Presbyopia is an eye condition when the eye gradually loses the ability to immediately focus on objects that are close. This disorder happens during the natural aging process. The lens of the eyes can become less flexible as a person ages.


This condition may seem to occur suddenly to some people, but the reduction of sight focus occurs over the years. Presbyopia becomes noticeable during the early to mid-40s, but the loss of focus starts very early during childhood.




Symptoms of presbyopia usually involves gradual loss of ability to read or do work up close. The most common symptoms can include:

· Having headaches after reading or doing close work

· Having fatigue from doing close work

· Having difficulty reading small prints

· Having problems in focusing objects that are close to you

· Needs to hold the reading material at an arm’s length to properly read it

· Needs brighter lighter when reading

· Needs to squint when reading

Hyperopia, or farsightedness, is a condition that has similar symptoms. In both conditions, distant objects are clear but closer objects becomes blurry. However, they are different disorders. Hyperopia is a refractive error that may be present at birth and can develop into presbyopia as they age.



The lens of the eyes changes its shape to focus light onto the retina so we can see. During our younger years, the lens is soft and flexible and can easily change its shape. This will let us change our focus on objects. After turning 40, the lens becomes more stiff, preventing it to change shape easily making us to have difficulty in reading or do close-up works and tasks.



There is no cure for presbyopia, nor can it be reversed. But it can be treated with:

· Eyeglasses

· Contact lenses

· Surgery – if you do not want to wear glasses or contact lenses, you can talk to your ophthalmologist about surgical procedures for presbyopia, such as conductive keratoplasty, LASIK surgery, photorefractive keratectomy, lens implants or corneal inlays.
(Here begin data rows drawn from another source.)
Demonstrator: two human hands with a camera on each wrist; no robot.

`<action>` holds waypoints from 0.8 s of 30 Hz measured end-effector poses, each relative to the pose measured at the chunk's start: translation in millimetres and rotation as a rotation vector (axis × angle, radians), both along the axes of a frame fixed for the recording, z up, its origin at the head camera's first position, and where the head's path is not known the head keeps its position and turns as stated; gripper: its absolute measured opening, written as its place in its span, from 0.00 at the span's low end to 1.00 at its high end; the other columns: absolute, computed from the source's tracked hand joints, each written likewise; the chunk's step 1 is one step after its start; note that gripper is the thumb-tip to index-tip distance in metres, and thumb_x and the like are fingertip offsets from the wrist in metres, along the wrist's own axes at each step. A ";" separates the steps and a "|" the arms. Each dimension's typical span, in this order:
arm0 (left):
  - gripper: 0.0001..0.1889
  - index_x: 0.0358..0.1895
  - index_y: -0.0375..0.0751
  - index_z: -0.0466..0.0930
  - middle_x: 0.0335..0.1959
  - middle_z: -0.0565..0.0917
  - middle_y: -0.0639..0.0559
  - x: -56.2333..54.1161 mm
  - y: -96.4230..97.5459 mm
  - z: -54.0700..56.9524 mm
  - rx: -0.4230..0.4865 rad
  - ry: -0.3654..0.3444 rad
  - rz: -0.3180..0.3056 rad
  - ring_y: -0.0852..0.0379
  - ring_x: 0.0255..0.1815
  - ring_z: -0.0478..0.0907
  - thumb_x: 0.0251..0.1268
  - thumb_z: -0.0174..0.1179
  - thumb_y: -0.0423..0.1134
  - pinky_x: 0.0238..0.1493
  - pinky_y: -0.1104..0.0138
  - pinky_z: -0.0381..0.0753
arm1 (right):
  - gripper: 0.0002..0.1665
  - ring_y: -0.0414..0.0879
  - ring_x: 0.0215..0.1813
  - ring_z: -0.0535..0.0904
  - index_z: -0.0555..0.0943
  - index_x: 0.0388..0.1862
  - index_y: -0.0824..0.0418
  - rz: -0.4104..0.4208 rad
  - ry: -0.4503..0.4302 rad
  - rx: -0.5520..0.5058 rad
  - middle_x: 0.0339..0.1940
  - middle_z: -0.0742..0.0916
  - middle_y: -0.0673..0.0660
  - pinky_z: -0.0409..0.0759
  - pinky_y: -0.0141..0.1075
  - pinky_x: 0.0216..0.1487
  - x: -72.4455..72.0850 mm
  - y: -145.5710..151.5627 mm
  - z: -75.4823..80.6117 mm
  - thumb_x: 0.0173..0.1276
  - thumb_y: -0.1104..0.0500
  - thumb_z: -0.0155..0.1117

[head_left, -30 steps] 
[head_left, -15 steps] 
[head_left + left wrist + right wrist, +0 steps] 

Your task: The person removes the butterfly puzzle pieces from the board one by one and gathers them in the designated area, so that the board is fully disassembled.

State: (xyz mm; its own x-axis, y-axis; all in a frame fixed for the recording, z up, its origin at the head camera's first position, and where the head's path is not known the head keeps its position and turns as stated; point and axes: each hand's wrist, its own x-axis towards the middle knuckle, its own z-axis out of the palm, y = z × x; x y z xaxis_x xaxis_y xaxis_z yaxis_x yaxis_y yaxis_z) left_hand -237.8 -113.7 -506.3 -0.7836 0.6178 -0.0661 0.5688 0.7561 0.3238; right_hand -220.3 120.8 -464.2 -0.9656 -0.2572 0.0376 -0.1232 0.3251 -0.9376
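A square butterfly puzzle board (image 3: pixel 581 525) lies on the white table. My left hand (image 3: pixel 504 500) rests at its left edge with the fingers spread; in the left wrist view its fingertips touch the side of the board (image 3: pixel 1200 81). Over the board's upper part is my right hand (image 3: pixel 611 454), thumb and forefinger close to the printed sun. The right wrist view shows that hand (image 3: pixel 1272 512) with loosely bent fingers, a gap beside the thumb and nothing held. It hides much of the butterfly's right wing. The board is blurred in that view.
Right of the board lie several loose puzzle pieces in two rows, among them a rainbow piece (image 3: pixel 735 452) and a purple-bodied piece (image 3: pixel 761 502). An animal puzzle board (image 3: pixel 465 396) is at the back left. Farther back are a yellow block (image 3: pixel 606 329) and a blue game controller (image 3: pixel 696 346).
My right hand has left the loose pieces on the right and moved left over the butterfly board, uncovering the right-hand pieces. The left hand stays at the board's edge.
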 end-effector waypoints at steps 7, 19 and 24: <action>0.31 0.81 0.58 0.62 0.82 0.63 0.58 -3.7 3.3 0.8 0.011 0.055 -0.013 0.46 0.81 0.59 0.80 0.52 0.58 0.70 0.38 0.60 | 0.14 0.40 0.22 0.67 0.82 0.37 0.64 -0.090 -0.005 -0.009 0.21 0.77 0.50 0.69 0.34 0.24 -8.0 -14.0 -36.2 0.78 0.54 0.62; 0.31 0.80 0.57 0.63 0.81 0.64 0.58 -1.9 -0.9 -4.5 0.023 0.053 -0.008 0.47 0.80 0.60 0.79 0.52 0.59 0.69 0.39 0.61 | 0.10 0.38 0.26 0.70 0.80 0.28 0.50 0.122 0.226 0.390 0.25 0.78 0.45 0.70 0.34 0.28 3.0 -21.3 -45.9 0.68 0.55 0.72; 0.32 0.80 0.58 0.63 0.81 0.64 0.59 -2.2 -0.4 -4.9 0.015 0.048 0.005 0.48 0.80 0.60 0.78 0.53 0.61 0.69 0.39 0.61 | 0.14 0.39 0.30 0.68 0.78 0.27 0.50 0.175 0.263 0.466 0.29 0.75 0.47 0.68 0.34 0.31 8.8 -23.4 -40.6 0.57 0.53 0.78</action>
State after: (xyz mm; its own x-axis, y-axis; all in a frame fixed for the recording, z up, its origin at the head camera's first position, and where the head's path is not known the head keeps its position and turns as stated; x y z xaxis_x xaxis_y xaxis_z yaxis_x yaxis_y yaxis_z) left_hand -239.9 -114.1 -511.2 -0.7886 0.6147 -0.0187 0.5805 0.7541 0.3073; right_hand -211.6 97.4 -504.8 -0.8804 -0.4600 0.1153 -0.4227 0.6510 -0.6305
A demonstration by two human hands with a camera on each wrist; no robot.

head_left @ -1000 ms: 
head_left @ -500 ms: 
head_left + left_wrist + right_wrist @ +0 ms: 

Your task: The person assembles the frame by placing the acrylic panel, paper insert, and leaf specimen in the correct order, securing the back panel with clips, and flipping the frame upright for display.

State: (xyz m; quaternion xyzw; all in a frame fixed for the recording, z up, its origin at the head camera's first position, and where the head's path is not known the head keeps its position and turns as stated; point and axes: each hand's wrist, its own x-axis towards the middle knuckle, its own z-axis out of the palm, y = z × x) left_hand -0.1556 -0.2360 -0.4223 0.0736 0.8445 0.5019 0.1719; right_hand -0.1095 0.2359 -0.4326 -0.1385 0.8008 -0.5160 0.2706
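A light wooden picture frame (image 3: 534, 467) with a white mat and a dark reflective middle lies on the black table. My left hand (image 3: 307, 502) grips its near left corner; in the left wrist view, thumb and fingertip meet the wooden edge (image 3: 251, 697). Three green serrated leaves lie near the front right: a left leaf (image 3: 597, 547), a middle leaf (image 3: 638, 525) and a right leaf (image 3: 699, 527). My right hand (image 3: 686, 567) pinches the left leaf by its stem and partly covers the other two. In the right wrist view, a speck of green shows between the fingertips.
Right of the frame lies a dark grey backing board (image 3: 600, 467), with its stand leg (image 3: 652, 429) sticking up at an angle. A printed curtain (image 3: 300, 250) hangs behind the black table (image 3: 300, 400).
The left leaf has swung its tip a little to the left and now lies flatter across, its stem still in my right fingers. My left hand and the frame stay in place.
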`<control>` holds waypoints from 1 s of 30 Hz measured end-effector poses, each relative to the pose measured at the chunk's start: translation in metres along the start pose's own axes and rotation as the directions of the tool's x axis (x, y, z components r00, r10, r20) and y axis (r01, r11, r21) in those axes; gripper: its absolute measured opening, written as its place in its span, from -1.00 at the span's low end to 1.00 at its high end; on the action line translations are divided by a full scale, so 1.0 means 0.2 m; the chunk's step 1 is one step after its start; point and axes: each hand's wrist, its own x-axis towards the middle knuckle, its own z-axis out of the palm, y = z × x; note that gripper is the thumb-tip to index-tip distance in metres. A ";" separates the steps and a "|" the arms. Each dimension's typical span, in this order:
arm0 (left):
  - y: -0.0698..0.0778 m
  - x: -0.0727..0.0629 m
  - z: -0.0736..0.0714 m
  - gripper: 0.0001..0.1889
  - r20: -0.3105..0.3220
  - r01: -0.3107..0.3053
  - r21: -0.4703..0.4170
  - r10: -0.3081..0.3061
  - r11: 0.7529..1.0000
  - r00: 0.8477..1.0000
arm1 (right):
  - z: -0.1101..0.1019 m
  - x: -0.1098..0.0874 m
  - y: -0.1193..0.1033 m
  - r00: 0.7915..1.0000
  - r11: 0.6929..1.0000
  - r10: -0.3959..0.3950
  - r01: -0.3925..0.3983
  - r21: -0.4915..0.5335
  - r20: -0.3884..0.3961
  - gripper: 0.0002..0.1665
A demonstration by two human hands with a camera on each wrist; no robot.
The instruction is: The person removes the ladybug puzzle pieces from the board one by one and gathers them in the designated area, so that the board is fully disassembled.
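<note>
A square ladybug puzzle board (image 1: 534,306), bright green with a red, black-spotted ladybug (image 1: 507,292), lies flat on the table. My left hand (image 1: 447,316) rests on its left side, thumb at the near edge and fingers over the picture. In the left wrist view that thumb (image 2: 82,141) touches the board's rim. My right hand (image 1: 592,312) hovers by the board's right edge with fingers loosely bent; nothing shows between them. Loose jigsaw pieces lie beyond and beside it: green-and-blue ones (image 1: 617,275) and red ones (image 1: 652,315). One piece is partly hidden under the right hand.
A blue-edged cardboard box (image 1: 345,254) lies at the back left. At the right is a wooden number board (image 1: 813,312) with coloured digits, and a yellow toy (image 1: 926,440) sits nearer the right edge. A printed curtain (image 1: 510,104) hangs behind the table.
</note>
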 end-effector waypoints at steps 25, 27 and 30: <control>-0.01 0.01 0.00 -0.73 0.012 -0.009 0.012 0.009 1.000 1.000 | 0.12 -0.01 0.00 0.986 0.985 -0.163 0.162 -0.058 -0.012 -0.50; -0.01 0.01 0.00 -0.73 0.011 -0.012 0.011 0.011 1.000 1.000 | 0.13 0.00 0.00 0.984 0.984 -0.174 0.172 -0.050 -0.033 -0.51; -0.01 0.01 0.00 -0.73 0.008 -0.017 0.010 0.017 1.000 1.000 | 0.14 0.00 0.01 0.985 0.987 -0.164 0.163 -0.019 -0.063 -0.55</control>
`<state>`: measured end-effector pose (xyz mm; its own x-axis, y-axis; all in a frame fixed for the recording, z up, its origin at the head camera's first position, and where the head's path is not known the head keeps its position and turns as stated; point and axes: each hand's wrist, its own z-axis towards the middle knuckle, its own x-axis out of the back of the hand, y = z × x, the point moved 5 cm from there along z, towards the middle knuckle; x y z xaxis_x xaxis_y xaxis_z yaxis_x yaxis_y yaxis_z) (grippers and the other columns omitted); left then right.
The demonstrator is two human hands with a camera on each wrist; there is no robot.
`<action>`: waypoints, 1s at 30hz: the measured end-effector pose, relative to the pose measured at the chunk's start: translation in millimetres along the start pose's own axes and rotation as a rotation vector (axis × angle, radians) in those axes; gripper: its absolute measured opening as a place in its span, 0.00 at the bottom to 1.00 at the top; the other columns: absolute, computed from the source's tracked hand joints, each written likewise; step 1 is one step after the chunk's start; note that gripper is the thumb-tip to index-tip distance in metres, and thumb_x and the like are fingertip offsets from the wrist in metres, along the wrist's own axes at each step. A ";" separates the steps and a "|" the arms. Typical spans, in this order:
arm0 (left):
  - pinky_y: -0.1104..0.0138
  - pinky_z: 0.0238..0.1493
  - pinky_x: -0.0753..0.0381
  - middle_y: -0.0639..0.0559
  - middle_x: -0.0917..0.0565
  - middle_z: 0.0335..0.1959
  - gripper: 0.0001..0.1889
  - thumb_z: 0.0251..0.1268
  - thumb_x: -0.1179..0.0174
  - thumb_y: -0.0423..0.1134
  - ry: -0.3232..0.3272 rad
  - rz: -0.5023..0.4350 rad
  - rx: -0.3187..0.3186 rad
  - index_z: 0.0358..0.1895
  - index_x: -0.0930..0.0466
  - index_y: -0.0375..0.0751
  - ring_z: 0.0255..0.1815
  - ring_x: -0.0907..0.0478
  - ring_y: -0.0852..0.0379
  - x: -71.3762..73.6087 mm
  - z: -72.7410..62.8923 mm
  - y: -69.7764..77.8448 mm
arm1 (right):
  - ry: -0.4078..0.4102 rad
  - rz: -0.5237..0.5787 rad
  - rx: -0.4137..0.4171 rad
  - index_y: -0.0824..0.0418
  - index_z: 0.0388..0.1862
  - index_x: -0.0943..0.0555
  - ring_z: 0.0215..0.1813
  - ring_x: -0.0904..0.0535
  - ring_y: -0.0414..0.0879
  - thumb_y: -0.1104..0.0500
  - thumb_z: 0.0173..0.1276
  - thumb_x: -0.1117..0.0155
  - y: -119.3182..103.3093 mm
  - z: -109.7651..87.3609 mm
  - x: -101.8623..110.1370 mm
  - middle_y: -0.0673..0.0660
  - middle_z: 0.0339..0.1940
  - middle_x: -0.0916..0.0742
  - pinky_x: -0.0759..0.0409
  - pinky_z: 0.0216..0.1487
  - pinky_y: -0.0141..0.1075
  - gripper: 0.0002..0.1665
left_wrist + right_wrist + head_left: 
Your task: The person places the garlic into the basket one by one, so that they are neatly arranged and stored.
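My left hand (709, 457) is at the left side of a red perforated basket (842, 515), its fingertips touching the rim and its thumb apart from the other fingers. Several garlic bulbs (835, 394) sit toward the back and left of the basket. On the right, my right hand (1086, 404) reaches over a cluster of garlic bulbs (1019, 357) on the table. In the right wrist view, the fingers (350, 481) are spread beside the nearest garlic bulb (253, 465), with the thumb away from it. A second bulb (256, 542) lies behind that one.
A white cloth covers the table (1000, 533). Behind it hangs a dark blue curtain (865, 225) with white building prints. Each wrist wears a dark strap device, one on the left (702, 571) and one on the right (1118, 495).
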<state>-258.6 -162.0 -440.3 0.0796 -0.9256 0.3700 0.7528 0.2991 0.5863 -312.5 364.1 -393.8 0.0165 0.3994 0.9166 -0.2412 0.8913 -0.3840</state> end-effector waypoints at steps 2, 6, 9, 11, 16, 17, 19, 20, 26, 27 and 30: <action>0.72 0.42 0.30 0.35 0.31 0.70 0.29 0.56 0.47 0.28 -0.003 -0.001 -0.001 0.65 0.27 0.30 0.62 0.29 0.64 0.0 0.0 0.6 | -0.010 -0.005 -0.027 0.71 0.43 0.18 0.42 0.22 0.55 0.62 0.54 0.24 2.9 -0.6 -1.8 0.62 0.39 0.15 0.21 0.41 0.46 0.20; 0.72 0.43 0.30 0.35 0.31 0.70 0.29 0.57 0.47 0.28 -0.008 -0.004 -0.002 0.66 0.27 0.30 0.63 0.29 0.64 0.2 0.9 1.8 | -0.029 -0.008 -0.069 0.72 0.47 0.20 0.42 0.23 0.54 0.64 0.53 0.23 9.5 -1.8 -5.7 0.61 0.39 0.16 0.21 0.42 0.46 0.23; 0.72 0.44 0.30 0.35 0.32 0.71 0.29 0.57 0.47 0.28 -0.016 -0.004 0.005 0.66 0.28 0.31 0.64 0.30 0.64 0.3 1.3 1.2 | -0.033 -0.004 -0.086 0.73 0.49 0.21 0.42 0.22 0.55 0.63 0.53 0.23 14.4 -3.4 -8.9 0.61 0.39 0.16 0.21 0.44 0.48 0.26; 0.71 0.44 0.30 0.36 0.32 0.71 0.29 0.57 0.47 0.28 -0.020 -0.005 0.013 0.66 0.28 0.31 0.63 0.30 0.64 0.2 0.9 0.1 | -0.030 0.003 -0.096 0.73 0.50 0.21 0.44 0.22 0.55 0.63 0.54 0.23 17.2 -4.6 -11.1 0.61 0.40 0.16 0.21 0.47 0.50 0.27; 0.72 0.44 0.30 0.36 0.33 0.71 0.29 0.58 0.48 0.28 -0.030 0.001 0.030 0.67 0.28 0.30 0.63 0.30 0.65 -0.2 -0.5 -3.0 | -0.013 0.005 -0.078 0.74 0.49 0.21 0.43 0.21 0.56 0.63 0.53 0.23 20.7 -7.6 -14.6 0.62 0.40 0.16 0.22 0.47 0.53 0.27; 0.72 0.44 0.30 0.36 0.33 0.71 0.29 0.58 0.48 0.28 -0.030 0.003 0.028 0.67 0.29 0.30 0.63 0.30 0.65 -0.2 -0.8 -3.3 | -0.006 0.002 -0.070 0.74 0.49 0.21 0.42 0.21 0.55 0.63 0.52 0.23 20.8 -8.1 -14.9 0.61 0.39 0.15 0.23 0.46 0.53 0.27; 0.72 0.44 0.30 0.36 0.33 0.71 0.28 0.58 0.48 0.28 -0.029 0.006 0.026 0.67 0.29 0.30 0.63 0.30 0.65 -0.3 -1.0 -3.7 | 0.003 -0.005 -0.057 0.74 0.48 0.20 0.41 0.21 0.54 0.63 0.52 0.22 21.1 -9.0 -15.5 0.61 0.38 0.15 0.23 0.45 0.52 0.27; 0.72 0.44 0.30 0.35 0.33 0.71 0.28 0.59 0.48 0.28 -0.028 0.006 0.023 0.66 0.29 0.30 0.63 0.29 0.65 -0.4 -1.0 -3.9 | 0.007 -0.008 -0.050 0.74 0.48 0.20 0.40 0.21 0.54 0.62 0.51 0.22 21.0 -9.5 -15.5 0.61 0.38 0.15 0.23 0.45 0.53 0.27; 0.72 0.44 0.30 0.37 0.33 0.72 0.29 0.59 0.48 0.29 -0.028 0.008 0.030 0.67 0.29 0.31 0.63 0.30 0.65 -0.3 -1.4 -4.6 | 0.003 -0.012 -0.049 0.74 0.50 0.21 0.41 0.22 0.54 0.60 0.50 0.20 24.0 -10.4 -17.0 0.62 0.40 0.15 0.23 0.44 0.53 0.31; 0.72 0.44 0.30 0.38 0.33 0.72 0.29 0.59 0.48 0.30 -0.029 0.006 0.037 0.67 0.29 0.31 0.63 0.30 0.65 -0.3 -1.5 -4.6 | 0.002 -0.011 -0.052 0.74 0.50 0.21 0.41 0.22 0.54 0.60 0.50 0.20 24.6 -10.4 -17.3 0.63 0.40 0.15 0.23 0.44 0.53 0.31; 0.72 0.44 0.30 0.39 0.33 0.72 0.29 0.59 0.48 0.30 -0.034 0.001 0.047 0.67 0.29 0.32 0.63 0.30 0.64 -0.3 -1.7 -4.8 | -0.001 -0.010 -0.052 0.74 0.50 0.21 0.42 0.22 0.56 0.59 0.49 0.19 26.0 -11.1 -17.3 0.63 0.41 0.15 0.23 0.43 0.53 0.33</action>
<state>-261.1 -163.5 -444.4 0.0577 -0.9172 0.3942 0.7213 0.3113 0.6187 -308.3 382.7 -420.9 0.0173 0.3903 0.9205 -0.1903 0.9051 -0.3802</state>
Presbyopia is not considered a disease, but a natural part of aging that affects the vision. Which means that there is no way in preventing it fully, but there are steps that you can take to keep your eyes healthy.

· Get regular eye exams

· Reduce eyestrain by keeping your home and workplace well-lit

· Wear sunglasses when going put to protect your eyes from ultraviolet rays

· Control chronic conditions like diabetes and high blood pressure as they can affect the vision if left untreated


Make sure to see your Doral eye doctor right away if you notice problems in your vision, such as seeing flashes of light, blurry vision, or have suddenly lose vision in one of your eye, as they can be a symptom of a more serious condition.